**Task instructions**
Copy all lines containing the string "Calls" from the records below.

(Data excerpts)
=== Begin Enclosure ===

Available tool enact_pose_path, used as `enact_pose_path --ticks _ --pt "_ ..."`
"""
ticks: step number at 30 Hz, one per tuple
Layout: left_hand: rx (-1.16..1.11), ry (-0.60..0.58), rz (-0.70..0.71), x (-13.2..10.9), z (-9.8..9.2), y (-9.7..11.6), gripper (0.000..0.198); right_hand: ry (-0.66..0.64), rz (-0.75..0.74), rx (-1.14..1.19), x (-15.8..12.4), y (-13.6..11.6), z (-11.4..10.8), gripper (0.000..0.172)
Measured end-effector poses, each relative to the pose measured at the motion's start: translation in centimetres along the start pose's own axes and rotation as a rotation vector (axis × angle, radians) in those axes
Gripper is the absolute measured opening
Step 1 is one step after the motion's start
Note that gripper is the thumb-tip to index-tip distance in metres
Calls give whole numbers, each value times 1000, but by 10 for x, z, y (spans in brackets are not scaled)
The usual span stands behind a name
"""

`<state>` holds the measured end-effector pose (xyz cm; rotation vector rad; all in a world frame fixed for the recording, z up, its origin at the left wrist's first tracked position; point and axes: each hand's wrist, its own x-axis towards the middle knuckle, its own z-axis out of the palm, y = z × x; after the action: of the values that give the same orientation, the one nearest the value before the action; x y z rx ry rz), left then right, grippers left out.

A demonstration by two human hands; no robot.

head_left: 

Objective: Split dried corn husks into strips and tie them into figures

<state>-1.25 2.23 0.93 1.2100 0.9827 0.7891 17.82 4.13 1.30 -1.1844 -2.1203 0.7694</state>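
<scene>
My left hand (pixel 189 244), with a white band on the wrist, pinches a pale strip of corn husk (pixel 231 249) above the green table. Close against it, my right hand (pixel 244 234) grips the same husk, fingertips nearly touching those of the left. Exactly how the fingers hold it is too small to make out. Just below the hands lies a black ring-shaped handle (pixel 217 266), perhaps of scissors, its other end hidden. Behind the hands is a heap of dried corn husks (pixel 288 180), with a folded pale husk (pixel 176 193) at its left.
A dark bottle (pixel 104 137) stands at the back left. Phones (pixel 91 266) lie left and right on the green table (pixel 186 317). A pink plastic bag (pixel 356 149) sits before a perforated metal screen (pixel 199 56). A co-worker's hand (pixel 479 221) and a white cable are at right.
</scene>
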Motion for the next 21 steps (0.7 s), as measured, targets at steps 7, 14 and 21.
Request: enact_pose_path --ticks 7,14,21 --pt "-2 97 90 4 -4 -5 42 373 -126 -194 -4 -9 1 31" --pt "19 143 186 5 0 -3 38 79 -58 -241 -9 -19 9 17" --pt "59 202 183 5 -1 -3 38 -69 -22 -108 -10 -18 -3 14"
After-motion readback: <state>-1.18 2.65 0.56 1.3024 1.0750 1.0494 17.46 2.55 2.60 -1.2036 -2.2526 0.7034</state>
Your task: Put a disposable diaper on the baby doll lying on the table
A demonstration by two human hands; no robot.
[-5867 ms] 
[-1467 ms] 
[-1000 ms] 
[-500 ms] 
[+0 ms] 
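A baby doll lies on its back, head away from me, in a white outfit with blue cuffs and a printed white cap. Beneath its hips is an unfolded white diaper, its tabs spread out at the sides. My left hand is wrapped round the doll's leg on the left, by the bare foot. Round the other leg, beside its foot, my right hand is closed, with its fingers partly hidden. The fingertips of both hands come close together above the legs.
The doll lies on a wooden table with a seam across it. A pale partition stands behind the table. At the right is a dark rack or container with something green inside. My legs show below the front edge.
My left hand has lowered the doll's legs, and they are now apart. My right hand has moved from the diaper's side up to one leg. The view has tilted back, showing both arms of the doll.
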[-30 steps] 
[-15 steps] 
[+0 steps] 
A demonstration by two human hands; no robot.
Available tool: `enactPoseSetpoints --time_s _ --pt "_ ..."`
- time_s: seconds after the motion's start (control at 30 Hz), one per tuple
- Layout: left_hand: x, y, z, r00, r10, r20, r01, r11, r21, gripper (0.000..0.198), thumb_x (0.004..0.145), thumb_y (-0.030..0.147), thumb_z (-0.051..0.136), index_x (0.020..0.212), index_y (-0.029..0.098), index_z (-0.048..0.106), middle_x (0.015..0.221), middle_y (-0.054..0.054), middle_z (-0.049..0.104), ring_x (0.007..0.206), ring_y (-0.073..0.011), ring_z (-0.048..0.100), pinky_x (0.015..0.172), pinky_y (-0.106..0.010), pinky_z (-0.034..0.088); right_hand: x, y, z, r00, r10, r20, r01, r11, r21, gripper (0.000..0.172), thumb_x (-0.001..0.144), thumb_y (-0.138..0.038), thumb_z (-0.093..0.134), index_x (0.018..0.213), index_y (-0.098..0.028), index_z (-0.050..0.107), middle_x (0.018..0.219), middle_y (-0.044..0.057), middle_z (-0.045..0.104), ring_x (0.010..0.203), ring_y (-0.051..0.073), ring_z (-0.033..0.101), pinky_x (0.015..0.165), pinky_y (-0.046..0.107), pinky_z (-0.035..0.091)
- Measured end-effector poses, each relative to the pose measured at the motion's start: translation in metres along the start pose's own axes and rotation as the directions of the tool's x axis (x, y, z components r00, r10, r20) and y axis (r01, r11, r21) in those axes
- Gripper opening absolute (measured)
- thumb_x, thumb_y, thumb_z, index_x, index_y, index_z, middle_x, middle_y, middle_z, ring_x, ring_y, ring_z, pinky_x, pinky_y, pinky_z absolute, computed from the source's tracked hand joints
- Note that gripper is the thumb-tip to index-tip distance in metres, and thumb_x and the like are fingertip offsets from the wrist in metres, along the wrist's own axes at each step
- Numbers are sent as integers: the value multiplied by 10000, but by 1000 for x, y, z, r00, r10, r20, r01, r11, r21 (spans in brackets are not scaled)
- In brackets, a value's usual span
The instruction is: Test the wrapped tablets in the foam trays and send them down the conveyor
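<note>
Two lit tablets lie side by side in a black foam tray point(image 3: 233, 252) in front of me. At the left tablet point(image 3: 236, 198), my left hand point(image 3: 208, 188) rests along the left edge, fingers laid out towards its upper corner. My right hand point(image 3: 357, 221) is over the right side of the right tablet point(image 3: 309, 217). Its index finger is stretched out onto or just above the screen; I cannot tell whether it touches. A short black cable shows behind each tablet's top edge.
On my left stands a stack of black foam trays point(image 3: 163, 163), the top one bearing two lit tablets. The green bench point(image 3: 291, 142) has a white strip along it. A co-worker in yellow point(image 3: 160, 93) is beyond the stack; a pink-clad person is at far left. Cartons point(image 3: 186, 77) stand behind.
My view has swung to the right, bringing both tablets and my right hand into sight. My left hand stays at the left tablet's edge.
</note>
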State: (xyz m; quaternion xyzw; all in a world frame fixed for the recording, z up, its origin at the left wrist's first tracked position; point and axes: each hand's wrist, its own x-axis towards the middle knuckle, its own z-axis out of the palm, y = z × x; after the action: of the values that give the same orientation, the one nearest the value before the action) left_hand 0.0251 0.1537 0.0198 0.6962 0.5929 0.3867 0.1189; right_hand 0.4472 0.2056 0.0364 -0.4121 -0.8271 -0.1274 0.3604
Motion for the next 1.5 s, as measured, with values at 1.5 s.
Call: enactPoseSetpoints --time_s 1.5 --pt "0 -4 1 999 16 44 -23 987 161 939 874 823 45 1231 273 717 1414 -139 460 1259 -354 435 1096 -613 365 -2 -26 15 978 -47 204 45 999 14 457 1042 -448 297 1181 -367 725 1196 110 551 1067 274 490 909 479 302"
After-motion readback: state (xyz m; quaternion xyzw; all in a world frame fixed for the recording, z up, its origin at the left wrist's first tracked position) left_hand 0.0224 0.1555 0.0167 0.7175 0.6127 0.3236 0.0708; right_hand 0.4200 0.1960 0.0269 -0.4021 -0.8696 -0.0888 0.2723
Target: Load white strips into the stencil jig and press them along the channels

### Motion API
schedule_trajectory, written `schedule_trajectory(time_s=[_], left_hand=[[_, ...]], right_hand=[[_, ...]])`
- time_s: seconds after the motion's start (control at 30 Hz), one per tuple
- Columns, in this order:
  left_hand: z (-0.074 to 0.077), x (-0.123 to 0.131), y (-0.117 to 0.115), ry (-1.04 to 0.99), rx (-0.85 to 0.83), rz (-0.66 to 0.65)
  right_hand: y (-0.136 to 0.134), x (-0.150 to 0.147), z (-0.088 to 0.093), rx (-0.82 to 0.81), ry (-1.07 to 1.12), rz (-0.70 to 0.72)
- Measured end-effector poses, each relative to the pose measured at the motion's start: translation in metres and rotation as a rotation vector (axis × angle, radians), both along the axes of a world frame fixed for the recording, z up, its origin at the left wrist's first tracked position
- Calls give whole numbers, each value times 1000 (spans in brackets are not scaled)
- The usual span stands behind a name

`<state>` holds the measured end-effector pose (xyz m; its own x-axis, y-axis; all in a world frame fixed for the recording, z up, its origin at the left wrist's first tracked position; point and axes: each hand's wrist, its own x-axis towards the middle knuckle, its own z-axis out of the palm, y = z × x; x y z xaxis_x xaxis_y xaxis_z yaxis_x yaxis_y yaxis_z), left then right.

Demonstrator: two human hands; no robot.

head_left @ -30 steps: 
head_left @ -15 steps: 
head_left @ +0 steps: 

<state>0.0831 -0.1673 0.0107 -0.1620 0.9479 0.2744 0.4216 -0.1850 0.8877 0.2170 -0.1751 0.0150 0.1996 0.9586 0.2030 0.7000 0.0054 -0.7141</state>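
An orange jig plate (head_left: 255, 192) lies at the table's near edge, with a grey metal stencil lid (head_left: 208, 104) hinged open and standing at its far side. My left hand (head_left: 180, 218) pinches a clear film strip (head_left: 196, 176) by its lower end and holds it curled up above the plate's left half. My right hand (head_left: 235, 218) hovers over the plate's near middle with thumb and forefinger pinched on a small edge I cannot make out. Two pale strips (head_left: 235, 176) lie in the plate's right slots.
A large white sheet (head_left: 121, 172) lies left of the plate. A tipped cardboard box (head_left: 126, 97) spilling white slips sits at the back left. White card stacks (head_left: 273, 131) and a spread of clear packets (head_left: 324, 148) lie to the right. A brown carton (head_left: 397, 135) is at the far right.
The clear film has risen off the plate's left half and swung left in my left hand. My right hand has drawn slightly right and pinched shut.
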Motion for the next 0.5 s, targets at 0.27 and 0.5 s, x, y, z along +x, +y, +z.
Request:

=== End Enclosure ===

**Solution to this task**
Calls give whole numbers, each value times 1000, but by 10 for x, z, y (spans in brackets are not scaled)
- Calls give whole numbers, each value times 1000 (spans in brackets are not scaled)

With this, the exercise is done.